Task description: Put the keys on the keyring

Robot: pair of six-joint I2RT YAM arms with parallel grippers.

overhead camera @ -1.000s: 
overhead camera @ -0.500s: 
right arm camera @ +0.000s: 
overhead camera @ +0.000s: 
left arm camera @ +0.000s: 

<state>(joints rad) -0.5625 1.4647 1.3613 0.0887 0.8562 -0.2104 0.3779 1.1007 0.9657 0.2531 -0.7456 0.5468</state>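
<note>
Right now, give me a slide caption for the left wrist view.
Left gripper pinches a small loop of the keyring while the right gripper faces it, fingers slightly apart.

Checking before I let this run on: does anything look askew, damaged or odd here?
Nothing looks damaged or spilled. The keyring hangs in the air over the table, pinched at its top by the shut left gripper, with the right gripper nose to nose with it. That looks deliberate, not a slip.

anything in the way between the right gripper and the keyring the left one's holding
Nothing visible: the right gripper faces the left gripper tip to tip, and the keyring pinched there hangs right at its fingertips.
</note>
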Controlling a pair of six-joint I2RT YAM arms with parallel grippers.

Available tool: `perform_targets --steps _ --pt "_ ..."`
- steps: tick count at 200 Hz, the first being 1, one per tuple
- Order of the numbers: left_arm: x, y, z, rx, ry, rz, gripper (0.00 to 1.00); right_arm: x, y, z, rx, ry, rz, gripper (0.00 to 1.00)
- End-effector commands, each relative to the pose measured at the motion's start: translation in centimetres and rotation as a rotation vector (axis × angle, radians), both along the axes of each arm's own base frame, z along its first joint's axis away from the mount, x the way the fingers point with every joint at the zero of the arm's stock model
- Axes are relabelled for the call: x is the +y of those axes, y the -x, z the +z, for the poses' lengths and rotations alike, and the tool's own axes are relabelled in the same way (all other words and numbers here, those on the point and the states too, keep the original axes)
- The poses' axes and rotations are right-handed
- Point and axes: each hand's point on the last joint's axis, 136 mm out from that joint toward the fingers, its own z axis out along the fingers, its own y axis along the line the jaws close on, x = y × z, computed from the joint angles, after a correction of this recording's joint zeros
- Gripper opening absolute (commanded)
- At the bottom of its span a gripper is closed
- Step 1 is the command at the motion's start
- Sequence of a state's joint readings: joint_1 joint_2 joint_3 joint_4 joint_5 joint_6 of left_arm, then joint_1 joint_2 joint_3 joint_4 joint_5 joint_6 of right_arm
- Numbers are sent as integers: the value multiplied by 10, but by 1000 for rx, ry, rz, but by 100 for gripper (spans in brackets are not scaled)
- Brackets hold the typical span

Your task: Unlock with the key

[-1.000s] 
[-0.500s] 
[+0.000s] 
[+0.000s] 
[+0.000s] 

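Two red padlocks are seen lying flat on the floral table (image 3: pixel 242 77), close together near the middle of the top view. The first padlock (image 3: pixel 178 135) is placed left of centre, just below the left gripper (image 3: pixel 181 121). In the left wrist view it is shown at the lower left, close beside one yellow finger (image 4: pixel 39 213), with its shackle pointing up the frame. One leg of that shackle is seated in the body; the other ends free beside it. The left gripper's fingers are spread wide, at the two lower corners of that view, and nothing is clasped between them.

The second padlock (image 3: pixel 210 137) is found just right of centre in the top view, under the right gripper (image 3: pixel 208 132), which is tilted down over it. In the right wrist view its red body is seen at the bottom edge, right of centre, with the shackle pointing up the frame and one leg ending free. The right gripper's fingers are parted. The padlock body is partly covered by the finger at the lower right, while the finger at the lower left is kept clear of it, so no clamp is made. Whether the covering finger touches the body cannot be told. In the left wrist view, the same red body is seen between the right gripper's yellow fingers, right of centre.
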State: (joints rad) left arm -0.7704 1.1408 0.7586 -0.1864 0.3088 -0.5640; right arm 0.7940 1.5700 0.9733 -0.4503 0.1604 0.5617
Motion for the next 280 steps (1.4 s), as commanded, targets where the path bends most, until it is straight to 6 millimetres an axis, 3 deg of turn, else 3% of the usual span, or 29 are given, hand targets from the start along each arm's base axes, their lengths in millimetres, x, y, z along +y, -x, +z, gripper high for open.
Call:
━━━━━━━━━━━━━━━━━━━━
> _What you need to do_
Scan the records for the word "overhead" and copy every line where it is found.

> _Exercise response_
overhead camera @ -1.000s: 
overhead camera @ -0.500s: 
overhead camera @ +0.000s: 

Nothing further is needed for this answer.